Emily Post was more than just the matriarch of manners. As one of America’s first female auto journalists, she boldly took to the wheel and encouraged other women to do so as well! In 1916 she wrote “By Motor To The Golden Gate,” a book detailing her remarkable cross-country road trip from NYC all way out west. Then in 1922, “Etiquette” taught us that women need not travel with chaperones while driving – they were perfectly capable doing it themselves or even accompanied by male passengers if desired! Even till 1949 when Post published “Motor Manners: The Bluebooklet Of Traffic Etiquette” about rules on the roads; apparently concerning bad motor manners could all too often lead…to *cue dramatic voice* murder?! But fear not ladies — you have an ally (and driver) behind your corner in Ms.Emily Post herself who helped popularize being woman at the helm which opened many doors.
Margaret Wilcox was no ordinary woman of the 19th century. This intrepid engineer revolutionized car travel with her 1893 patent for an internal heating system. By design, hers pulled heat from a vehicle’s engine and then redistributed it inside the cabin – giving weary travelers some well-deserved respite from cold weather! Her genius didn’t stop there though; she went on to co-invent other inventions such as baking pans, combined clothes/dishwasher machines & home heaters that transformed our lives forever. Talk about one hot inventor!
A true pioneer in motoring, Dorothée Pullinger was the first female member of The Institution of Automobile Engineers and a successful race car driver. In 1914 she applied to join IAE despite being denied due to her gender but continued undeterred by becoming manager at Galloway Motors – championing the employment of local women with an auto engineering college for them too! Not only that, but Pullinger also developed their sleek ‘Galloway Car’, designed specifically for shorter drivers (or those wearing long skirts!) She capped off this impressive career milestone when winning Scotland’s Six Day Car Trials back in 1924; leading the way as one of founding members the Women’s Engineering Society.
Shauntia Latrice “Tia” Norfleet was born with the need for speed – in more ways than one. Not only is she the daughter of NASCAR driver Bobby Norfleet, but at 14-years old she won 37 out of 52 amateur races and became a champion go kart racer! But that wasn’t enough: At 22, this bold daredevil gained another title as first African American female to be licensed by both NASCAR and ARCA – no small feat when you consider her mentors were none other than Wendell Scott (NASCAR champ), Hall of Fame Driver Alan Kulwicki & entertainer Gladys Knight! Truly an inspirational story worthy revving up any engine…or heart.
Katharine Blodgett is a true superstar of science and engineering. After becoming the first woman in history to receive her PhD from Cambridge University at just 21 years old, she went on to create window glass that blocks unwanted glare – an incredible feat for someone so young! Her development paved the way for future engineers who were able to build upon her work and make windshields even more durable than before – proof positive that age ain’t nothing but a number when it comes to ingenuity!

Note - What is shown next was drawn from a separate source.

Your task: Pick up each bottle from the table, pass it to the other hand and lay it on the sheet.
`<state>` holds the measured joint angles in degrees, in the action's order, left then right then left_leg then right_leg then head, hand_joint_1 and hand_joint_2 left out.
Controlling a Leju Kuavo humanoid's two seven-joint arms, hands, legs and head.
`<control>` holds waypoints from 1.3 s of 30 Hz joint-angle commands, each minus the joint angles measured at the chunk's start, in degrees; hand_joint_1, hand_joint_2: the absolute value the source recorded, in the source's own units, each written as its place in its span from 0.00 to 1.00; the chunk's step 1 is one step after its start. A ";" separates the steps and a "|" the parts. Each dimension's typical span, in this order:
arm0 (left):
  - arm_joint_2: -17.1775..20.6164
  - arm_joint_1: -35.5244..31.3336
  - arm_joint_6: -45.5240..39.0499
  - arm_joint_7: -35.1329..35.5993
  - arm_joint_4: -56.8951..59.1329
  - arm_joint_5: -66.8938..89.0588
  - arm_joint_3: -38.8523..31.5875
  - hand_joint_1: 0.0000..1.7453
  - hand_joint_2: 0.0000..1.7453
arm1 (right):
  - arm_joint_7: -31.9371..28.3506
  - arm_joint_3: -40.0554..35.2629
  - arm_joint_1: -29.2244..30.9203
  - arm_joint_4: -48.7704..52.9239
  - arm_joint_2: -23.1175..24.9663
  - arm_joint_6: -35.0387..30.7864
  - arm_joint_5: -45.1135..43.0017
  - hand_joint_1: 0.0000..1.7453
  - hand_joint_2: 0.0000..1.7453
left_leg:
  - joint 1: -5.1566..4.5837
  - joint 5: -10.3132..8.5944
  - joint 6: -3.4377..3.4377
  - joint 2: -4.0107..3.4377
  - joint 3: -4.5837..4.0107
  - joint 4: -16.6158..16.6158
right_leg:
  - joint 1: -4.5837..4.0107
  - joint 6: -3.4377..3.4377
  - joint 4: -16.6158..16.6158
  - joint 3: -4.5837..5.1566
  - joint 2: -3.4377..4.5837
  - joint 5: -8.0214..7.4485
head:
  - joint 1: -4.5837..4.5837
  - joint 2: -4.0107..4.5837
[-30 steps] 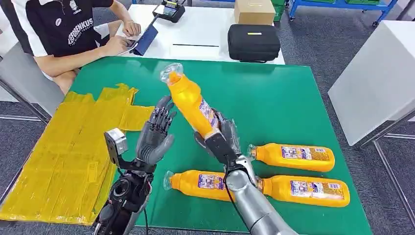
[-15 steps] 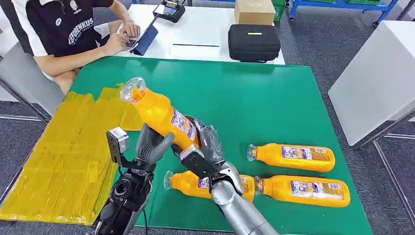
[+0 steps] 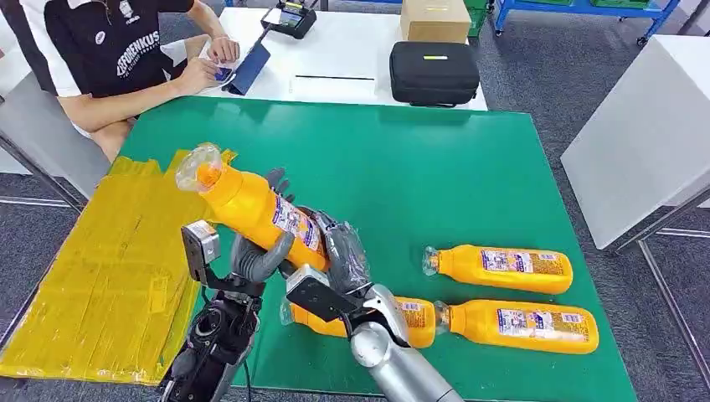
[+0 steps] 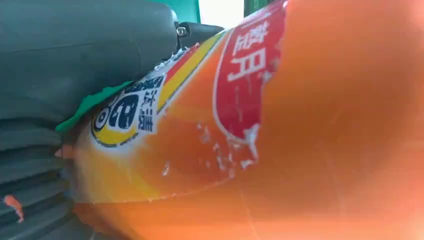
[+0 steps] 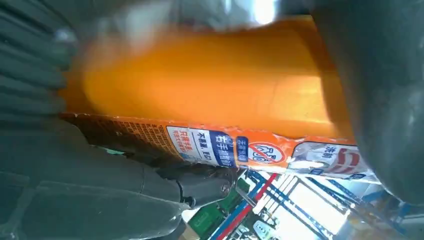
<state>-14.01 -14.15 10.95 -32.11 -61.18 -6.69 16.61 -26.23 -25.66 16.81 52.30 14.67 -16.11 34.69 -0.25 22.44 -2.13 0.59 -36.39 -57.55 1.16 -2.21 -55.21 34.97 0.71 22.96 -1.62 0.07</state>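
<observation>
Orange held bottle [image 3: 255, 209] in mid-air above green table [image 3: 469, 167], tilted, clear-capped neck up toward yellow sheet [image 3: 100, 260]. Right hand [image 3: 335, 255] wraps lower body of held bottle, fingers curled round label. Left hand [image 3: 255, 251] against same bottle from other side — thumb on underside, fingertips showing beyond it; both hands grip. Three more orange bottles [image 3: 502, 268] lie on their sides on table, nearer right arm — well apart from sheet. Person [image 3: 126, 50] sits at far left corner.
</observation>
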 commanded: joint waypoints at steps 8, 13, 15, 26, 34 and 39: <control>0.41 -0.39 -3.85 -1.32 -1.80 -4.79 -2.00 1.00 1.00 | 0.93 -4.08 2.21 -6.49 -1.22 1.53 1.65 1.00 1.00 | 0.05 0.10 0.10 -0.02 0.22 0.02 | -0.07 0.09 0.04 -0.22 -0.05 0.10 | 0.00 0.00; 0.54 -0.35 -4.23 -1.64 -1.55 -5.26 -1.90 1.00 1.00 | 0.58 -4.05 2.79 -7.58 -1.24 1.44 1.16 1.00 1.00 | 0.08 0.17 0.14 0.00 0.35 0.01 | -0.09 0.13 0.04 -0.36 -0.10 0.16 | -0.02 0.00; 0.61 -0.54 -4.39 -1.75 -1.22 -5.90 -1.75 1.00 1.00 | 0.35 -3.99 3.04 -8.26 -1.11 1.18 0.78 1.00 1.00 | 0.06 0.13 0.11 0.00 0.27 0.01 | -0.08 0.11 0.04 -0.28 -0.08 0.12 | 0.00 0.00; 1.04 0.11 -6.11 -2.27 -0.81 -5.74 -1.38 1.00 1.00 | 0.38 -1.99 1.02 -3.61 -1.19 -1.41 0.16 0.80 1.00 | 0.06 0.12 0.11 0.03 0.27 0.03 | -0.07 0.11 0.05 -0.28 -0.12 0.13 | 0.00 0.00; 1.35 0.24 -10.10 -3.27 -1.04 -2.81 -1.86 1.00 1.00 | -0.10 -0.63 -0.45 2.02 -1.92 -1.96 -0.55 0.00 1.00 | 0.04 0.08 0.08 -0.02 0.16 0.01 | -0.04 0.08 0.03 -0.15 -0.05 0.08 | 0.00 0.00; 1.62 0.28 -20.29 -5.69 -2.66 5.70 -3.48 1.00 1.00 | -0.76 0.66 -2.67 9.10 -3.08 -3.68 -3.30 0.00 1.00 | 0.05 0.12 0.13 0.07 0.24 0.00 | -0.07 0.12 0.00 -0.25 -0.16 0.15 | 0.00 0.00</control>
<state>-13.94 -11.96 -0.43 -35.87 -63.45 -8.46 15.56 -26.36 -26.95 15.62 53.68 13.99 -18.58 33.97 -0.25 22.43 -2.12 0.60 -36.39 -57.55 1.16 -2.21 -55.20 34.98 0.70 22.97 -1.62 0.07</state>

Hedy Lamarr, this Hollywood bombshell was more than a pretty face! From the big screen to technological inventions, this starlet had huge ambitions. As if an improved traffic stoplight and fizzy drink tablet weren’t enough of an accomplishment, she even gave Howard Hughes notes on his airplanes designs – talk about impressive! But her most noteworthy contribution came in WWII when she developed frequency-hopping signals that eventually laid groundwork for Wi-Fi, Bluetooth and GPS systems as we know them today. Thanks to Hedy Lamarr’s inventive genius, you’ll never get lost again … at least not while connected to your smartphone.
Dorothy Levitt was a real trailblazer – not only did she become the first British female racing driver, but she also taught Queen Alexandra to drive – alongside royal princesses and broke records for water speed. Better still, her 1909 book “The Woman and Car” is credited with being ahead of its time; in it, this pioneering automotive visionary recommended that women drivers should have rear-view mirrors inside their vehicles as a safety feature! Sure enough, manufacturers caught on fast – like really fast – following up by adding them into cars just five years later. Who knows where we’d be without such smart advice?
Despite being laid off by Ford Motor Company during the oil crisis of ’74, Mimi Vandermolen had a never-quit attitude. She returned to her post in 1977 and eventually rose through the ranks as Design Specialist. Under her leadership came two iconic automotive creations – The game changing Ford Taurus with its innovative ergonomic seats, rotary dials for climate control and digital instrument panel; plus 1993’s sleek second generation Ford Probe that catered especially well to women drivers! Whether you realize it or not, much of your own car is likely inspired by this legendary designer’s bold designs.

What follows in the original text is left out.